伊平屋島の特産物が入ったその箱を届けてくれた
郵便屋さんも、玄関先で苦笑いしていたほど、
ガムテープで密封されているはずの発砲スチロー
ル製の箱全体から有り難〜い匂いがプンプンと
香っていたのだよ。

このまま燃えないゴミの日に捨ててしまおーか
とも思ったのだけれど、せっかく島の友人が
送ってくれた物だしそーゆーわけにもいかないので、
恐る恐るガムテープを剥がして蓋を開けたら・・・。

プワワワワ〜〜〜ン。
目にしみるような匂いがアラジンの魔法のランプの
煙のように立ちのぼった。

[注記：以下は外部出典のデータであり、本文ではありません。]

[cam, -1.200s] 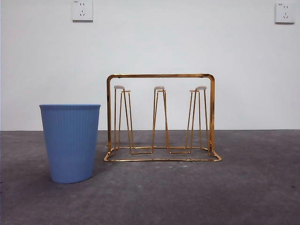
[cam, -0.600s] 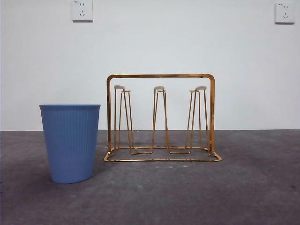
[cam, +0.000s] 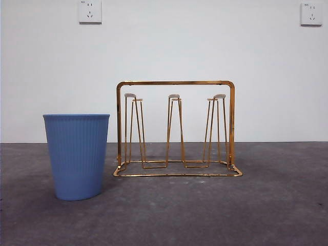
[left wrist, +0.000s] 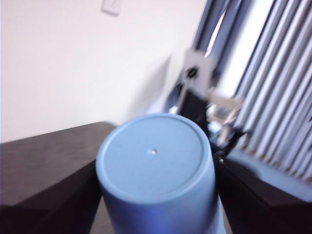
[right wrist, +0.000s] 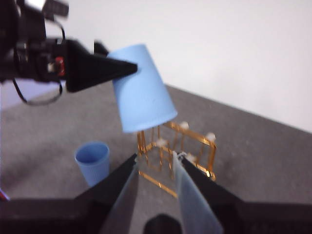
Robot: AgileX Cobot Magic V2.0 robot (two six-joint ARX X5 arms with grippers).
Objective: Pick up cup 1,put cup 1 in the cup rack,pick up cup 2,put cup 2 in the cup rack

小さな生き物だったら
殺せそうなほどのその匂い。原因は密封袋の口が
開いて箱の中にこぼれ出ていた『島らっきょう』。
涙目になりながら、大急ぎで部屋のありとあらゆ
る窓を開け放ち、島らっきょう(塩漬け)の入った
密封袋数袋を冷蔵庫に隔離した。

次に、同梱されていた泡盛や貝のウニ漬けの瓶、
モズクの袋、アコヤ貝で作ったアクセサリー、
黒糖菓子の袋、貝砂の袋などなどのすべての表面に
染みついた島らっきょうの匂いを水で洗い流したり、
消臭剤をふりかけたりしたのだけれど、事態は変わらず。

窓を開け放って10時間近くが経つも、未だにこの
部屋の空気のそのほとんどを占める島らっきょうの匂い。
「残り香でこれほどだったら・・・。」
キッチンの傍らで息を潜める冷蔵庫をみつめては、
これから先の事が思いやられ、
ため息ばかりが出てしまう深夜2時______。